### PROBLEM
For every line that contains the string "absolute", pull that line out of the material below.

══════════════════════════════

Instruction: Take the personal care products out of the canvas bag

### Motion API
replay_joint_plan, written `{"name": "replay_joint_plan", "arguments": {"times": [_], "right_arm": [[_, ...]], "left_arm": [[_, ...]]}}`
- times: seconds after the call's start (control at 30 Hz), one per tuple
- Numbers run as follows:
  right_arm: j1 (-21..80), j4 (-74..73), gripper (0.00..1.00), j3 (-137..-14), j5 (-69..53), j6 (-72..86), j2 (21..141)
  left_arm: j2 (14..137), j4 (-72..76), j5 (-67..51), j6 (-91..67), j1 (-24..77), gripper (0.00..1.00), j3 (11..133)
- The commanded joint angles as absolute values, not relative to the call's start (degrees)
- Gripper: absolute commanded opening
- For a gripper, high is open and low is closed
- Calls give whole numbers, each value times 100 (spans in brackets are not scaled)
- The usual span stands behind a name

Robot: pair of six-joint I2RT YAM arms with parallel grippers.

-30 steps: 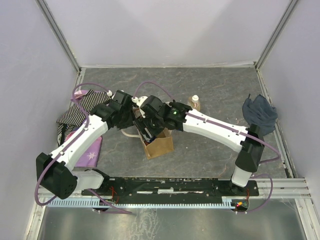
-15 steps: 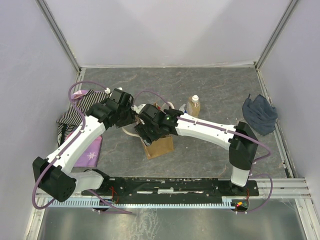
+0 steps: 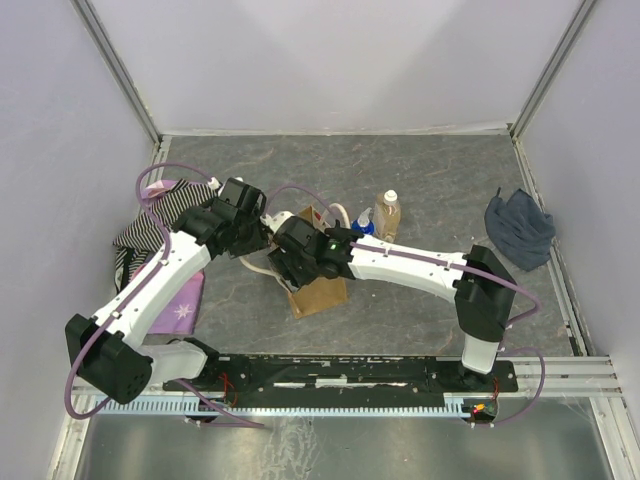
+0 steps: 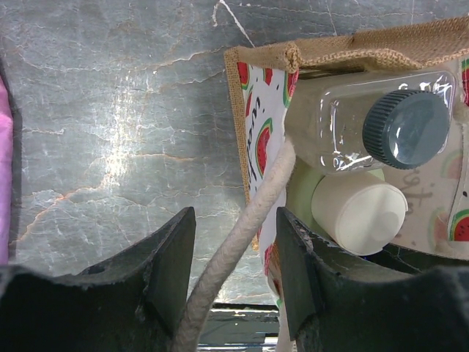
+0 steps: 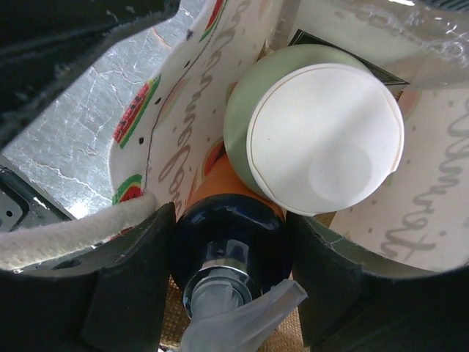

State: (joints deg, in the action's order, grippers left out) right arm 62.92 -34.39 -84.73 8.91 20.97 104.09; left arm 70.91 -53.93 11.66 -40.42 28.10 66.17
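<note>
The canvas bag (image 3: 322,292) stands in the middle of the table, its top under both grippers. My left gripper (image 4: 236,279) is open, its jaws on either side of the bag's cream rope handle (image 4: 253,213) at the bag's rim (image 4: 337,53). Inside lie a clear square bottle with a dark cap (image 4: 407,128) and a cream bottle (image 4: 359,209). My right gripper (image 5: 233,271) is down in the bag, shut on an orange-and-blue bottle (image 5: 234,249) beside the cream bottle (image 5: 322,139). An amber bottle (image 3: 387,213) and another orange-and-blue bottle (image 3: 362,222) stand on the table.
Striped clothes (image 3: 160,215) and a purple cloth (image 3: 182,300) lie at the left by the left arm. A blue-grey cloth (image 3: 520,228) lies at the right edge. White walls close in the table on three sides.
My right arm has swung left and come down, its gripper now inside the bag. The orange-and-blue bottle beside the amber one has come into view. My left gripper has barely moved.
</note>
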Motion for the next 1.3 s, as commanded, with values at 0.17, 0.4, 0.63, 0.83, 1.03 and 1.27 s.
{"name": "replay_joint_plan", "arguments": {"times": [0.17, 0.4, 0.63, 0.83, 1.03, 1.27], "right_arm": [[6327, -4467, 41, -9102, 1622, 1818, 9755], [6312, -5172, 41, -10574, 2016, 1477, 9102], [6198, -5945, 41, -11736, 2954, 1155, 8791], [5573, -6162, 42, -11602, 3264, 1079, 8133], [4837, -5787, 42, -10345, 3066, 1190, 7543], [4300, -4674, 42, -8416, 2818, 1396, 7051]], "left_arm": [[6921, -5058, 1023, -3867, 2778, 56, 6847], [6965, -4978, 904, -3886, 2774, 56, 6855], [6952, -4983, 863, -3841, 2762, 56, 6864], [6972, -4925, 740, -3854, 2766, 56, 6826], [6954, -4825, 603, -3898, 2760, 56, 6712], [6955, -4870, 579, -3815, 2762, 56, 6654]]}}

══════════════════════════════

### ANSWER TO THIS EXERCISE
- The commanded joint angles as absolute values, not relative to the call's start (degrees)
- Gripper: absolute commanded opening

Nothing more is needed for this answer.